What this task involves
Starting at the first line of the entries below, output every line exactly, up to and including the line with "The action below".
─── Records for the exercise
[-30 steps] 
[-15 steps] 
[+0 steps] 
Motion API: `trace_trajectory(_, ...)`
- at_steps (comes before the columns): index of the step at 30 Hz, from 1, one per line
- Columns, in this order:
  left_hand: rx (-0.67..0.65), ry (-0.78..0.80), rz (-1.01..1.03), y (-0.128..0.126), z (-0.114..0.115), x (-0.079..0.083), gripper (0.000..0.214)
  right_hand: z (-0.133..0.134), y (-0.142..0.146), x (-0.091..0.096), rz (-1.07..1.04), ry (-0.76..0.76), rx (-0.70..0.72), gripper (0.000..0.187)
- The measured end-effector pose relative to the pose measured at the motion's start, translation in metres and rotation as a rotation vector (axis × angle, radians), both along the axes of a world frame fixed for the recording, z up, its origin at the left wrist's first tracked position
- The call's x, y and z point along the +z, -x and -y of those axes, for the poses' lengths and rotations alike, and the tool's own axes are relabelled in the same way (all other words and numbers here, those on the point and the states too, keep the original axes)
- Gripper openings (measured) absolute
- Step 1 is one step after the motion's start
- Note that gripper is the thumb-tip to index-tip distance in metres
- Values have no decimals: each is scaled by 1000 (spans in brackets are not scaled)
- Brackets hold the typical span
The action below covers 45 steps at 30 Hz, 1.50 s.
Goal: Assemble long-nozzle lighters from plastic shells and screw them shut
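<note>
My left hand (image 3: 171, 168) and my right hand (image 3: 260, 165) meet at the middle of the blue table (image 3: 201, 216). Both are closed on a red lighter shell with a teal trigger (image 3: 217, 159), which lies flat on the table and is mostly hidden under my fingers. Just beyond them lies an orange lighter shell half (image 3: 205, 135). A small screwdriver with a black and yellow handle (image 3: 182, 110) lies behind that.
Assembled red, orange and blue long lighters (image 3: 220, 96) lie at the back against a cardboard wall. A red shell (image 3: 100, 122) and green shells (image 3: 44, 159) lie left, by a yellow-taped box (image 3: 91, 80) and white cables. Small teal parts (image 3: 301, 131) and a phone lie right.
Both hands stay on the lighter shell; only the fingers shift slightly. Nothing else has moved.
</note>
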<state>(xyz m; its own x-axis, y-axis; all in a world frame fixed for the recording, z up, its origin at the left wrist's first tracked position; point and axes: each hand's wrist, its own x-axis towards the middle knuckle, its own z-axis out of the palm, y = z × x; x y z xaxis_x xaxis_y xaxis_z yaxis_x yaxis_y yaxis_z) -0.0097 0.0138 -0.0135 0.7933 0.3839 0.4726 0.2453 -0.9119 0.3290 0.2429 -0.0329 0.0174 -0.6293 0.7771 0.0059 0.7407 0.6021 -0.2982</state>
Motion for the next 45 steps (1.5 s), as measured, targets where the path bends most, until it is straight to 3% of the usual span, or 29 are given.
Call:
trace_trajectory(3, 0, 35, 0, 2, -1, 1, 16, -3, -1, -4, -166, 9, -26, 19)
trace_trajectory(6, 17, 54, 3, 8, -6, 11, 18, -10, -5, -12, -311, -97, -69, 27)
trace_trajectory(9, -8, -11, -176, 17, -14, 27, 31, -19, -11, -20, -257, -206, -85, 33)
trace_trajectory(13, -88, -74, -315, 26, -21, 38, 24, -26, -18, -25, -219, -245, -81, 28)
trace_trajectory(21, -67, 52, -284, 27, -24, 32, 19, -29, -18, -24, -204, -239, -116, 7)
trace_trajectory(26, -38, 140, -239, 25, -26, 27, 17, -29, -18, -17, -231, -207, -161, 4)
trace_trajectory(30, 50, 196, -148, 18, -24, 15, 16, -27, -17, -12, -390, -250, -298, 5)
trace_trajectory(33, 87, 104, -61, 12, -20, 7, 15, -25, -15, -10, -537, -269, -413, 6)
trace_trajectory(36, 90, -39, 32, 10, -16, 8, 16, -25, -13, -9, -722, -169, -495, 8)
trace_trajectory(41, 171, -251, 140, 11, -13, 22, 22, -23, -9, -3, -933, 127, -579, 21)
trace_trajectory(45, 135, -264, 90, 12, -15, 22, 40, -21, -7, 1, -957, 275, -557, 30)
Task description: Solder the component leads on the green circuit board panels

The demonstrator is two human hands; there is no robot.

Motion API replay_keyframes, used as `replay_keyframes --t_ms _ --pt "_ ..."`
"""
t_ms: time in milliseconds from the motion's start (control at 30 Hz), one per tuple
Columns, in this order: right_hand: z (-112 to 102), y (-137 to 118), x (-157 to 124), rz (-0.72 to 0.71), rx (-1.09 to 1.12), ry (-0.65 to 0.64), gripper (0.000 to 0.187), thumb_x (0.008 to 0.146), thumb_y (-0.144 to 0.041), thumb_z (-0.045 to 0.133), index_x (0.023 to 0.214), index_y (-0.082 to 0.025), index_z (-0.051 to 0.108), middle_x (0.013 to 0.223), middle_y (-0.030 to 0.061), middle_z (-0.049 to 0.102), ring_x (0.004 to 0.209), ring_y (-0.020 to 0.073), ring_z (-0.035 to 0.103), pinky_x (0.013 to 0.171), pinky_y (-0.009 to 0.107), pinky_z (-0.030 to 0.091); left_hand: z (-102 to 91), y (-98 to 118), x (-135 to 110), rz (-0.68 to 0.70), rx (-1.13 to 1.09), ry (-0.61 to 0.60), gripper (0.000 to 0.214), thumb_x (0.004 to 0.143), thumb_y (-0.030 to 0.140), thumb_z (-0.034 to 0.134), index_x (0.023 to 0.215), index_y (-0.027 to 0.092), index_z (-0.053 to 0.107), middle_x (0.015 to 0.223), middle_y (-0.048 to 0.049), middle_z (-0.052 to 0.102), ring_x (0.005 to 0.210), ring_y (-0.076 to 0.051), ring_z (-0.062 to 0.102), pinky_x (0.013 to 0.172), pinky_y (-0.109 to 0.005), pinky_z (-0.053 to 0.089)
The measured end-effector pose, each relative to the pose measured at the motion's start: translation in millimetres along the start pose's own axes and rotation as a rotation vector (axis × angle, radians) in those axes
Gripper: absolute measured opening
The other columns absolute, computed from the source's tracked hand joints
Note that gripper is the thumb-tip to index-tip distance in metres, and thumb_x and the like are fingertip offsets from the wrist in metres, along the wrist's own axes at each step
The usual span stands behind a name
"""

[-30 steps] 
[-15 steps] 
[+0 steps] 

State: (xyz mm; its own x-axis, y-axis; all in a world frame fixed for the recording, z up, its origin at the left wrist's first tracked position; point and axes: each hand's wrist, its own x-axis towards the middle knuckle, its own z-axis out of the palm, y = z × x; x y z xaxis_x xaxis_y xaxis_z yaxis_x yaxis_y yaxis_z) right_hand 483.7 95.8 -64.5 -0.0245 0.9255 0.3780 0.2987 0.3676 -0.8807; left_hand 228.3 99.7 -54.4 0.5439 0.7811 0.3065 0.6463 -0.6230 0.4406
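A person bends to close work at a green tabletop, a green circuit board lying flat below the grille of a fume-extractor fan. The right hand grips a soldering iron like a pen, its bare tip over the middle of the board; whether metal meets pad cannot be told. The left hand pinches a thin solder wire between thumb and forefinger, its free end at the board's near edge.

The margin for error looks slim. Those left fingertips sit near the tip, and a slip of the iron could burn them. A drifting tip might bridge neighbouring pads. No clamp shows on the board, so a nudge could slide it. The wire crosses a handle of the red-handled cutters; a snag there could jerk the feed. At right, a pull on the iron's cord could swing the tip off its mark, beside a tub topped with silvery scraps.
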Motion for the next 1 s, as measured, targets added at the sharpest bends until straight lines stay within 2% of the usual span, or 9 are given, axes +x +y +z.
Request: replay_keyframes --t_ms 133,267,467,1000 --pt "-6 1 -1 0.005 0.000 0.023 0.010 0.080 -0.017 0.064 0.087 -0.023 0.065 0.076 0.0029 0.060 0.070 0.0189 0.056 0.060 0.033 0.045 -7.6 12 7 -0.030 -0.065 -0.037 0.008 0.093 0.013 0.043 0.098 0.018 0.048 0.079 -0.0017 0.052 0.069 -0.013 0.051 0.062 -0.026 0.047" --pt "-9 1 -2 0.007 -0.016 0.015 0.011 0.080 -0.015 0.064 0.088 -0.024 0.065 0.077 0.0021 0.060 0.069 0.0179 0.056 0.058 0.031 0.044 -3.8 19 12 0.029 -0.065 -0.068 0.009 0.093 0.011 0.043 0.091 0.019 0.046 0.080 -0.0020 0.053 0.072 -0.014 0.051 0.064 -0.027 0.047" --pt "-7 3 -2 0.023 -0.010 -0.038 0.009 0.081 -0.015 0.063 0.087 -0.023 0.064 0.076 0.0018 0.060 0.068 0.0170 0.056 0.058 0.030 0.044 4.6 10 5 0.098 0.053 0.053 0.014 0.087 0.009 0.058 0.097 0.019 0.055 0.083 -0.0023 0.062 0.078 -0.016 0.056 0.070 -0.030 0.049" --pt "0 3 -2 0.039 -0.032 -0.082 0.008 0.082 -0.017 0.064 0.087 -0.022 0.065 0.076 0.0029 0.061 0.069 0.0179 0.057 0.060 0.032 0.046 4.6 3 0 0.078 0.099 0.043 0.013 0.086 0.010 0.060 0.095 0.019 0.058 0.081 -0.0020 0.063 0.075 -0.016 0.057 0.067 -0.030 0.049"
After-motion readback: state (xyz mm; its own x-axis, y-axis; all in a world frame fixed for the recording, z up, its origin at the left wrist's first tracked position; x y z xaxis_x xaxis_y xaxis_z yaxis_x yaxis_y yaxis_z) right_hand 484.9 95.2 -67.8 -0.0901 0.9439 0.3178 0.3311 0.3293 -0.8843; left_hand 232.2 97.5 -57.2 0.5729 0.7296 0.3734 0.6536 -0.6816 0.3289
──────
Result
[-30 steps] 
[-15 steps] 
[+0 steps] 
Motion API: `trace_trajectory(_, ...)`
- at_steps (comes before the columns): index of the step at 30 Hz, from 1, one per line
- Columns, in this order:
  left_hand: rx (-0.67..0.65), ry (-0.78..0.80), rz (-1.01..1.03), y (-0.128..0.126), z (-0.114..0.115), x (-0.079..0.083), gripper (0.000..0.214)
  right_hand: z (-0.133..0.134), y (-0.142..0.146), x (-0.091..0.096), rz (-1.07..1.04), ry (-0.76..0.76), rx (-0.70..0.72), gripper (0.000..0.187)
- The measured end-effector pose relative to the pose measured at the motion's start, translation in metres and rotation as a rotation vector (axis × angle, radians), both along the axes of a world frame fixed for the recording, z up, its origin at the left wrist's first tracked position
- The call's x, y and z point along the +z, -x and -y of those axes, for the poses' lengths and rotations alike, and the tool's own axes are relabelled in the same way (all other words and numbers here, those on the point and the states too, keep the original axes)
- Gripper openings (measured) absolute
- Step 1 is one step after the motion's start
- Note that gripper is the thumb-tip to index-tip distance in metres
- Values have no decimals: each is scaled by 1000 (spans in brackets are not scaled)
- Brackets hold the typical span
The action below covers 45 steps at 30 Hz, 1.50 s.

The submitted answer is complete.